As to the ‘075 patent, entitled “Method and Apparatus for Incoming Call Rejection,” the Court found that its asserted claims were invalid. There was no dispute that two prior art references disclosed the limitations of the asserted claims, but the parties disputed whether there was sufficient motivation to combine them. Id. at 18. The Court concluded that the plaintiff’s expert had “only offered conclusory testimony” to rebut defendant’s evidence and testimony that a person of ordinary skill would have found it obvious to combine these references. Id. at 19. “In addition, [plaintiff’s] infringement theory conflicts with [its invalidity expert’s] opinion.” See id. at 20-21. Therefore, the Court concluded that “even if the jury had resolved all disputed facts in [plaintiff’s] favor, the evidence could not support a finding” of validity. Id. at 22. As to infringement, the Court also granted defendant’s motion because plaintiff had not presented sufficient evidence to support its infringement theory. See id. at 22-27.

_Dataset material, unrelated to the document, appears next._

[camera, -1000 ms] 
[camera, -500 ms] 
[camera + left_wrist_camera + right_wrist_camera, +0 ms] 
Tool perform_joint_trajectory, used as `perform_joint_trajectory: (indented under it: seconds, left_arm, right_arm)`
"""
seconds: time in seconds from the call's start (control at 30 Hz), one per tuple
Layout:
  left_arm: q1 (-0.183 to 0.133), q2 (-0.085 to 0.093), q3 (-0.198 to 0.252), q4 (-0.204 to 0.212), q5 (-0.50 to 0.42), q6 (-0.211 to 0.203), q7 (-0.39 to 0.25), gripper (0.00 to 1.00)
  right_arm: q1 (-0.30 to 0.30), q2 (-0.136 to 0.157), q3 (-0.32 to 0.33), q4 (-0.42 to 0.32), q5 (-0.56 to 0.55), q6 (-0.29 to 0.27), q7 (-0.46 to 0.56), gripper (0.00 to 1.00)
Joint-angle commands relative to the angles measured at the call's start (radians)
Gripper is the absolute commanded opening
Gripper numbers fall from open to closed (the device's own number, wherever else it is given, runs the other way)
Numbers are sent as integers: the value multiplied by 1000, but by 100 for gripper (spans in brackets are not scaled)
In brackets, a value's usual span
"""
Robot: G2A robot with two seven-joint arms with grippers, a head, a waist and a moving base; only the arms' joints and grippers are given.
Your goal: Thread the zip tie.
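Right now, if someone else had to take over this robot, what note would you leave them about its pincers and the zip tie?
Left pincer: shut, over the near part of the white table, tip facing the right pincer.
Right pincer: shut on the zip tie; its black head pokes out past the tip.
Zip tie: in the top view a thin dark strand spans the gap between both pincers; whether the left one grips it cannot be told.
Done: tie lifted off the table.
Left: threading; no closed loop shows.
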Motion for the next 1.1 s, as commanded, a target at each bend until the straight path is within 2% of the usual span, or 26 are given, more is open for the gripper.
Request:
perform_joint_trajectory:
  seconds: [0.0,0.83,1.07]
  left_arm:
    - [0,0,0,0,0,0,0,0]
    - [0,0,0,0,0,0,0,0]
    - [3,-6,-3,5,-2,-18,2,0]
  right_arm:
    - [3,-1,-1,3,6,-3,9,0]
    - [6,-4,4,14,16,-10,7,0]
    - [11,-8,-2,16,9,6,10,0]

As to the ‘068 patent, entitled “Communication Terminal Device and Method for Controlling a Connecting State of a Call into a Desired Connection State upon a Predetermined Operation by a User,” the Court found one asserted claim valid (Claim 23) and the other asserted claim invalid (Claim 24). Defendant’s anticipation arguments as to Claim 23 were grounded in “an untimely claim construction argument,” and the plaintiff’s expert testimony had provided sufficient support for the jury’s finding of validity. Id. at 35. But for Claim 24, unlike for Claim 23, the parties had identified a relevant “pre-trial dispute in their joint claim construction chart . . . [therefore] the court has a duty to resolve [the dispute].” Id. at 36. The Court went on to clarify the construction of a relevant term, id. at 37, and concluded that the jury’s verdict of validity of Claim 24 was “inconsistent” with the Court’s construction of the term. Id. at 38. As to infringement of the ‘068 patent, the Court denied defendant’s motion. See id. at 38-45. The Court also denied the motion as to infringement and validity of the ‘078 patent, entitled “Device for Personal Communication, Data Collection and Data Processing, and a Circuit Card.” See id. at 47-56.
Finally, the Court denied defendant’s motion for a new trial in the alternative. See id. at 56-62. Defendant argued, inter alia, that plaintiff’s statements at closing arguments that companies from whom it obtained patents “decide to invest in patents to recover research and development costs” were directed to damages and therefore improper as damages had been bifurcated. Id. at 57. The Court concluded that the statements were not directed to damages, but Instead were “used to explain what [plaintiff] does as a non-practicing entity”, and were therefore not improper. Id. at 57-58.